ProFTPD 1.3.3e - PCI complian scan failed

[snowfire]

ProFTPD 1.3.3e - PCI compliance scan failed

Hello
I just completed a clients container upgrade from 10.3 to 10.4.4 (media Temple Plesk Parallels panel) specifically to fix the issue with ProFTPD.
I just ran a new pci scan, and it failed on ProFtpD( http://web.nvd.nist.gov/view/vuln/detail?vulnId=CVE-2011-4130), It lists the solution as "upgrade to 1.3.3g".
current version: psa-proftpd 1.3.3e-cos5.build1013111101.14
according to the knowledgebase(http://www.parallels.com/products/plesk/documentation/proftpd/) the current version should be fine, is this true, should I contact security metrics and submit some type of mitigation?

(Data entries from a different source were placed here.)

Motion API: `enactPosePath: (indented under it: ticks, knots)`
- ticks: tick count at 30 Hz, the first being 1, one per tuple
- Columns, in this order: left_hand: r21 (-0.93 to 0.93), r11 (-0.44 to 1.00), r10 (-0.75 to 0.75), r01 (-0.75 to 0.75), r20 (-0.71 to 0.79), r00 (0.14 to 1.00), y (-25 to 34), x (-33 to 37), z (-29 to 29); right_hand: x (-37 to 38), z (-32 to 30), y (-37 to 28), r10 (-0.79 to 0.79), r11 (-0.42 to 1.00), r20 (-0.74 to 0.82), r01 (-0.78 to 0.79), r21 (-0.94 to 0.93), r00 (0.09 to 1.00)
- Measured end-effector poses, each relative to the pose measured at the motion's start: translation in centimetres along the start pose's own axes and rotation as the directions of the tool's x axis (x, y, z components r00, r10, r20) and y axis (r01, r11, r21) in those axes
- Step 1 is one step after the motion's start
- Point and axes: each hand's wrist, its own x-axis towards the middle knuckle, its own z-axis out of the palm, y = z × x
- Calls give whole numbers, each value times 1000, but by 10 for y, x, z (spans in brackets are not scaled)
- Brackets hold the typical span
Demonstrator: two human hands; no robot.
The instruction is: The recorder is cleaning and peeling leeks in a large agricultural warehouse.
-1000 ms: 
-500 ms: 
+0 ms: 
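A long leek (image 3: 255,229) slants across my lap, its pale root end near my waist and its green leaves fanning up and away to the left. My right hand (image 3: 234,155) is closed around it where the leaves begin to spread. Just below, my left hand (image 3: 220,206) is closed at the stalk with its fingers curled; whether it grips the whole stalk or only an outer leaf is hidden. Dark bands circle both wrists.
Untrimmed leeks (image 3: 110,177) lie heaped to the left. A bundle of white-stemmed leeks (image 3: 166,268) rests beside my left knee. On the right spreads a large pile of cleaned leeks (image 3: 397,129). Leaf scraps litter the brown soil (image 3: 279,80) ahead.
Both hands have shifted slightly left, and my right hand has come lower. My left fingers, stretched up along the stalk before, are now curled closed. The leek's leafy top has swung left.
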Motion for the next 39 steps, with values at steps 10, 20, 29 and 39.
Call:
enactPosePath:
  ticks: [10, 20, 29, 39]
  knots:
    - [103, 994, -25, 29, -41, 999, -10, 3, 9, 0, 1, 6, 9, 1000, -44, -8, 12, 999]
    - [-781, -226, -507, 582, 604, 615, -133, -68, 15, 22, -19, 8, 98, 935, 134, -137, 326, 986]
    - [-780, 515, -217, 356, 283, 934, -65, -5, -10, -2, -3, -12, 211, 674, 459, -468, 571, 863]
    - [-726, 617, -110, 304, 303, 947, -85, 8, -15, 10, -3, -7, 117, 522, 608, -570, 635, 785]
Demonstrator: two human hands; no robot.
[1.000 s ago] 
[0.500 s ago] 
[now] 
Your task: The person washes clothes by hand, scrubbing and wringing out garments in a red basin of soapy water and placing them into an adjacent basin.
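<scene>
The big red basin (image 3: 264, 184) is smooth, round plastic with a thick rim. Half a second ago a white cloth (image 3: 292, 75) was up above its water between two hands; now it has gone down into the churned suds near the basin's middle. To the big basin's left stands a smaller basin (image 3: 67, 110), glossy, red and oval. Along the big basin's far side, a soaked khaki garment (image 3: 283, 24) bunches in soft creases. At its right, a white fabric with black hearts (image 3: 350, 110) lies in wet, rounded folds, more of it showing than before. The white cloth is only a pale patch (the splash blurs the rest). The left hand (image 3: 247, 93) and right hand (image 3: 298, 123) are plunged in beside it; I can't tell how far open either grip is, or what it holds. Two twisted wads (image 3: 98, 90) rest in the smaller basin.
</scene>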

Is this version available for upgrade? would I have to do a command line micro upgrade (my panel does not list any upgrades for the container)?
thank you for your help

 

[burnleyvic]

snowfire, you might also be interested in http://forum.parallels.com/showthread.php?t=257843 - they're tightly related and have a common cause, that is Plesk patching a 1.3.4a installation using with the wrong proftpd binary, one that doesn't even have DSO support, making it impossible to load modules at runtime.

 

[burnleyvic]

Updates at http://forum.parallels.com/showthread.php?p=618186#post618186

 

[snowfire]

thanks for the update burnleyvic.
can any one at plesk please address this, is there an update to 1.3.3 g, or 1.3.4?
my client is very insistent that this get fixed asap, because their shopping cart is currently not pci compliant.
thank you

 

[snowfire]

can any one at plesk please address this, is there an update to 1.3.3 g, or 1.3.4?
others with the same issue:
http://forum.parallels.com/showthread.php?t=257515
can anyone from plesk please update if there is a patch available.
thank you

 

[AcerPalmatum]

Cve-2011-4130

can any one at plesk please address this, is there an update to 1.3.3 g, or 1.3.4?
others with the same issue:
http://forum.parallels.com/showthread.php?t=257515
can anyone from plesk please update if there is a patch available.
thank you

Also need a resolution of this issue. This update was released 9 Nov 11.
According to scan this is a severity 9 issue.

 

[snowfire]

Also need a resolution of this issue. This update was released 9 Nov 11.
According to scan this is a severity 9 issue.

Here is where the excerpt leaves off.